A couple of significant LED-related news events were made public in March of 2013 that I believe are more than just coincidental. Their symbiotic connection is the accumulation of many years of intense work, market acceptance and with a large dose of synergistic technological breakthroughs thrown in for good measure.
The first came from Cree, a manufacturer of high brightness LEDs, LED lighting and semiconductor products. They introduced a game-changing series of LED bulbs with a retail price point, which they believe will accelerate their acceptance by consumers. They claim that this new Cree light bulb is designed to last 25,000 hours and has a retail price of $12.97 for the 60-watt warm-light-replacement incandescent bulb, saving 84 percent of the energy compared with traditional incandescents.
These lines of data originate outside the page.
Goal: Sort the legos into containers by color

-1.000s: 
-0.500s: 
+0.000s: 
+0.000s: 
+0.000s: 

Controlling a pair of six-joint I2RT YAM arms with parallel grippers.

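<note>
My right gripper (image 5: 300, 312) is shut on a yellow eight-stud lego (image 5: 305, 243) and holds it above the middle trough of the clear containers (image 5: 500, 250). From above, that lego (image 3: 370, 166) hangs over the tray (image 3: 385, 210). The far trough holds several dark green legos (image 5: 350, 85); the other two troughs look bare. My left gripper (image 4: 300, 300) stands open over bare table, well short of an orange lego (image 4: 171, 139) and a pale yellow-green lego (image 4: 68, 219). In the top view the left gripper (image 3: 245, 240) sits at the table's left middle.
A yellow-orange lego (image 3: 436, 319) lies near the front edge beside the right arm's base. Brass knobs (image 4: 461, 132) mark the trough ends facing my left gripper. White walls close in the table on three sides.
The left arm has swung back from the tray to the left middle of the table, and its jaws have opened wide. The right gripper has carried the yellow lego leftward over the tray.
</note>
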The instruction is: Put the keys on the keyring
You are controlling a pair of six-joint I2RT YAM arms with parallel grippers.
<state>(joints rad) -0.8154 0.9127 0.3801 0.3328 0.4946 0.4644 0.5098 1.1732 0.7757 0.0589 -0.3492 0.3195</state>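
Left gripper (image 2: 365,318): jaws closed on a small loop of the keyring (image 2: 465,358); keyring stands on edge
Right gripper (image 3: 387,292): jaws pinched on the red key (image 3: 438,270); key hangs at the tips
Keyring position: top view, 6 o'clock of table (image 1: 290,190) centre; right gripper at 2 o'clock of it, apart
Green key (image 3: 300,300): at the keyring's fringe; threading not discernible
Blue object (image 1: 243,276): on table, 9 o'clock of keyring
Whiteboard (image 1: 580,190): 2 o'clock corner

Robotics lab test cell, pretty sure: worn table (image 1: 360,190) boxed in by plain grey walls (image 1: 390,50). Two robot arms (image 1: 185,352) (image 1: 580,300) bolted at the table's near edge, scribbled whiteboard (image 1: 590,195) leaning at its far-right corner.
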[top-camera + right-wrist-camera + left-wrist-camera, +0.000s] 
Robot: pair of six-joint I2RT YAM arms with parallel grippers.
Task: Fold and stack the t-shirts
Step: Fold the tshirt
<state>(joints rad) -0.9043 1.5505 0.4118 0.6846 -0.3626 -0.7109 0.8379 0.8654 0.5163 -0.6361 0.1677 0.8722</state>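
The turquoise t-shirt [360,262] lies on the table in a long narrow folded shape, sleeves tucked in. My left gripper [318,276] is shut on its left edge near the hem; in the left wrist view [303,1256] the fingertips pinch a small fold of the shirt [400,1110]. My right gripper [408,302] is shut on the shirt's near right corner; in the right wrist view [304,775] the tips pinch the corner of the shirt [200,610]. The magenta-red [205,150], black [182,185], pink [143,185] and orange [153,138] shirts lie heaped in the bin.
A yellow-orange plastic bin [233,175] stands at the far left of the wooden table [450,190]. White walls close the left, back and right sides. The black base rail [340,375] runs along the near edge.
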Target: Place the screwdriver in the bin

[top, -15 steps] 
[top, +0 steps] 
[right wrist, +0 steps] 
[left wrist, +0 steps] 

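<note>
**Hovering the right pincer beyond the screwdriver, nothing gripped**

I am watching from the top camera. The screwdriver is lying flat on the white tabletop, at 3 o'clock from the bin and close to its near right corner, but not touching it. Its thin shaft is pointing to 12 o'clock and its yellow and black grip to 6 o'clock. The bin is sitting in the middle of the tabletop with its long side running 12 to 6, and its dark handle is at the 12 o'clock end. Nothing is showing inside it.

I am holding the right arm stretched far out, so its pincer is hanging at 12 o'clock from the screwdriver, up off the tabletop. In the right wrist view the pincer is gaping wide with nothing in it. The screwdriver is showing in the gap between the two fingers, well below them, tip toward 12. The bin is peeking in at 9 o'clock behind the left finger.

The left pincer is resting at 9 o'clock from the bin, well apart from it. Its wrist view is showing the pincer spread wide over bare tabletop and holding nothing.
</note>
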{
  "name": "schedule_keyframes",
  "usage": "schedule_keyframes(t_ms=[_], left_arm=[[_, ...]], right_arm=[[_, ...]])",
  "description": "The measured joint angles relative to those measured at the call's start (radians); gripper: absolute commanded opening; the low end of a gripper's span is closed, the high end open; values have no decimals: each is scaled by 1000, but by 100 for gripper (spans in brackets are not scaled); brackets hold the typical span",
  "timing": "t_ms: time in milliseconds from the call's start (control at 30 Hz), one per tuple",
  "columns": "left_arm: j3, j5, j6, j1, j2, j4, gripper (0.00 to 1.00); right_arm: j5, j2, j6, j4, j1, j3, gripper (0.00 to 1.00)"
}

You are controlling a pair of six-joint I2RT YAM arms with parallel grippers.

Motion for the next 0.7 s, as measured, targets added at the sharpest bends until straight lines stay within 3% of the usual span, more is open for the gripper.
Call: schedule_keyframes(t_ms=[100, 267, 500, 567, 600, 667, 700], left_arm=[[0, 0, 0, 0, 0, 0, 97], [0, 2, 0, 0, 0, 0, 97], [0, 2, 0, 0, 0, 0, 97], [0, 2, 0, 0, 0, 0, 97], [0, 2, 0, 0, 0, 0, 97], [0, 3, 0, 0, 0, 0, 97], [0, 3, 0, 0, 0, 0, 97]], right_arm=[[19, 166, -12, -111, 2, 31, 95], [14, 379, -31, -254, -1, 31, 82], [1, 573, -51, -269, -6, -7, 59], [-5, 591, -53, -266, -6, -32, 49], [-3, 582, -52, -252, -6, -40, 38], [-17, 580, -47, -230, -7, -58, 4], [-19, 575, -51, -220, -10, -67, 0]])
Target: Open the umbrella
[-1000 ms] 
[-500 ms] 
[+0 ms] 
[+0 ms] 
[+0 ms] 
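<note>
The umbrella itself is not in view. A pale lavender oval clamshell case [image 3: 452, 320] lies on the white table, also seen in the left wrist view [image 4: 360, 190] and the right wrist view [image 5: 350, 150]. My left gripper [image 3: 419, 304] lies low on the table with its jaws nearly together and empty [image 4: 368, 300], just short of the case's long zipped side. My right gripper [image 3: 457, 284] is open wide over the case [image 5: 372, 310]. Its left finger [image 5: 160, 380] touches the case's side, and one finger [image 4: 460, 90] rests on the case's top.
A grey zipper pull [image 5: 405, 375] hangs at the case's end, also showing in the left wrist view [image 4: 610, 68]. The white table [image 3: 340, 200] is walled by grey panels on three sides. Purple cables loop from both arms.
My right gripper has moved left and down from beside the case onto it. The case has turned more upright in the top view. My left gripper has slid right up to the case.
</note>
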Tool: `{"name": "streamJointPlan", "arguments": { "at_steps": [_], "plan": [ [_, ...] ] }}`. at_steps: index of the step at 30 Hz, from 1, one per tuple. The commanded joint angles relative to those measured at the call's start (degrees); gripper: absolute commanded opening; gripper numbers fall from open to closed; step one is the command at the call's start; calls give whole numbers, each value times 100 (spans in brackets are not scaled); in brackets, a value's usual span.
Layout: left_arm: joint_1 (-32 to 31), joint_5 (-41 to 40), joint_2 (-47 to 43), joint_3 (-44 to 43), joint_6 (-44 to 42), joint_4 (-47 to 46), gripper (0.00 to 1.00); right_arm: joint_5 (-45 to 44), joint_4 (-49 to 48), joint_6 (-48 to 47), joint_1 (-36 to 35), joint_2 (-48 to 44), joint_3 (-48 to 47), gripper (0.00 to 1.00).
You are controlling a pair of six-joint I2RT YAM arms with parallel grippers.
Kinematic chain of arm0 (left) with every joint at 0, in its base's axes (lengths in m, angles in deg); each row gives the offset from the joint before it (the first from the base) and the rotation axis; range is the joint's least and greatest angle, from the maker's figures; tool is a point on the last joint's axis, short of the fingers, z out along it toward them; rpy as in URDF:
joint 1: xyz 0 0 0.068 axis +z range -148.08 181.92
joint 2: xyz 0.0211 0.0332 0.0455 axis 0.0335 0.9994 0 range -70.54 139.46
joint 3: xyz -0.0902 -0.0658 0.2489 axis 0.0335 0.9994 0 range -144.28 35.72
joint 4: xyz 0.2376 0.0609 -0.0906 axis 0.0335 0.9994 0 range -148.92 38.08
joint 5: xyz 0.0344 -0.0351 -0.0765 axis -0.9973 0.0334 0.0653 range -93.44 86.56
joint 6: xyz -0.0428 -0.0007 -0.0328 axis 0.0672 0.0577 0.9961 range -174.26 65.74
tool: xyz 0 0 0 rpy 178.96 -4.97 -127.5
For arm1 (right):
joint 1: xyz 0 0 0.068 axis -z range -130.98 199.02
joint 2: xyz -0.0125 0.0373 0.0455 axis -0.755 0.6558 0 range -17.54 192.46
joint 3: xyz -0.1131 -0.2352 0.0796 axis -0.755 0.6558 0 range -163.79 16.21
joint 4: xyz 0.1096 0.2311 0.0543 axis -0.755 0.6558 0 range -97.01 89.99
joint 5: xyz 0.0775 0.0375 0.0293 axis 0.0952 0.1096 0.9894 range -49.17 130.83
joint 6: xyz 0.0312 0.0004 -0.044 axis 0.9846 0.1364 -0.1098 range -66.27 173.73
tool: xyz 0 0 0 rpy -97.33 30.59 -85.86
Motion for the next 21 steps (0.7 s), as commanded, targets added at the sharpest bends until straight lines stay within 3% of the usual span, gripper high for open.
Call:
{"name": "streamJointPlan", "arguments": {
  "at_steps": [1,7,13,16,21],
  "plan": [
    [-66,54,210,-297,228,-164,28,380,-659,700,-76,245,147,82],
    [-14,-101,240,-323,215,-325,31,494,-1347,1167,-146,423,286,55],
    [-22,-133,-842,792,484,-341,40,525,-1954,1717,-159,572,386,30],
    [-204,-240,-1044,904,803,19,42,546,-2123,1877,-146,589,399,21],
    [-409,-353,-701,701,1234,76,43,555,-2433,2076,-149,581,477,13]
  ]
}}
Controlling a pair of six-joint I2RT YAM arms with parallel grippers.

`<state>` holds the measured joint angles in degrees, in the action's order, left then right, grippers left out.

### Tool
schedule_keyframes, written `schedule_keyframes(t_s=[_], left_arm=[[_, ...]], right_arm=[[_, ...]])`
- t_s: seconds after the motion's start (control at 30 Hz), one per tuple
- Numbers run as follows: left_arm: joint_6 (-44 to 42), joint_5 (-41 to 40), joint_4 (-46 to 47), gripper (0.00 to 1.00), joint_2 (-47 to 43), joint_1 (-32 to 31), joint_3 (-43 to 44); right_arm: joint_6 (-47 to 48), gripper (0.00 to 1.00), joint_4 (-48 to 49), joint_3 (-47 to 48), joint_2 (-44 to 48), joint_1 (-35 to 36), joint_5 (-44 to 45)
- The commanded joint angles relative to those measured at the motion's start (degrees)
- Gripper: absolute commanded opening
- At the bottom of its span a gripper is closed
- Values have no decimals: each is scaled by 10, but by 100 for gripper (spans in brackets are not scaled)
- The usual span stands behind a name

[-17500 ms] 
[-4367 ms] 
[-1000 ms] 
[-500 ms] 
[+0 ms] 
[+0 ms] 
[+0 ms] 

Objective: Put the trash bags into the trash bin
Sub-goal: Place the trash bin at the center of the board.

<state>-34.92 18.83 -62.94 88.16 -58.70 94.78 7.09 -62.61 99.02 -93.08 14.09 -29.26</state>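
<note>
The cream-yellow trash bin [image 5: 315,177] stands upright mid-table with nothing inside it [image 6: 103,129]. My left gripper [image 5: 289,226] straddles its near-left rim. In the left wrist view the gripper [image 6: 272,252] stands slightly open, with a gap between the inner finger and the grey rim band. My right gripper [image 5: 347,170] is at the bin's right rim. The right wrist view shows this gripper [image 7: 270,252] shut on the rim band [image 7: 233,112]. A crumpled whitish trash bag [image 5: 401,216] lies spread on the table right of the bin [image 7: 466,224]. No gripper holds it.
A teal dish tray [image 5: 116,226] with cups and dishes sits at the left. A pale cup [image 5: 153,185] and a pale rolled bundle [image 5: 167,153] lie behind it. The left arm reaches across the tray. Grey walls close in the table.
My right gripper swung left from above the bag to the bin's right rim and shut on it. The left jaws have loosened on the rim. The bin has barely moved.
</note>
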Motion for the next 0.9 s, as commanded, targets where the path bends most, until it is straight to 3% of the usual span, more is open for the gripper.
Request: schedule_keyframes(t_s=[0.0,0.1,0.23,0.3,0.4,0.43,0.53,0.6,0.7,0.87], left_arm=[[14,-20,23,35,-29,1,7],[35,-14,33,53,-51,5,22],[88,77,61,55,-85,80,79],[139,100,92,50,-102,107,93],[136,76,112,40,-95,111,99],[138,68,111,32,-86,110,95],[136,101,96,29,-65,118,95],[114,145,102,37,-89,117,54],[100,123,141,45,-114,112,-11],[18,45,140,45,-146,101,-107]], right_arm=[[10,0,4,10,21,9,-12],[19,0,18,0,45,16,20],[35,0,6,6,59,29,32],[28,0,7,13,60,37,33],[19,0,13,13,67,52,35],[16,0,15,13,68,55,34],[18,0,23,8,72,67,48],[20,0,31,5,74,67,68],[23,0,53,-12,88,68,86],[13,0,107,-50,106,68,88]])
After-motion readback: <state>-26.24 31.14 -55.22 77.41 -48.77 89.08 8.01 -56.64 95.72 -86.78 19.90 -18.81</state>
Furthermore, and more importantly to the consumer, they go on to claim that by replacing the incandescent bulbs with Cree’s LED Bulbs in a home’s five most frequently used light fixtures, consumers can save $611 per year in electric bills.
As if this information is not a game changer in itself, they have also made these LED bulbs available exclusively at The Home Depot. This ensures that the public at large can have an abundant supply of these LED bulbs readily available within a short distance of their homes.
The second release focuses on the suspension section of the famous San Francisco Bay Bridge, where over the past 18 months, 25,000 LEDs, spaced a foot apart has been hung from the top of the bridge’s towers and suspension cables to the deck. For those of you not familiar with this bridge, it spans almost two miles from San Francisco to Yerba Buena Island in the middle of San Francisco Bay. The project was driven by a company called Bay Lights that created algorithms that constantly change and shift to give life to the LEDs. Each light is controlled individually and the patterns that result will be unique for the project duration of two years. The lighting systems was developed by Philips Color Kinetics and has been designed to use 85 percent less energy than traditional (non-LED based) solutions. The specific LEDs from Philips Color Kinetics were the eW Flex SLX product in 4200 Kelvin correlated color temperature. Nearly 4.5 miles of lights were installed.
These two events symbolize the accumulations of technological advances in LED lighting output (measured in lumens per watt, or lm/W), and their commercial affordability due to their annual energy savings impact of the life of the installation.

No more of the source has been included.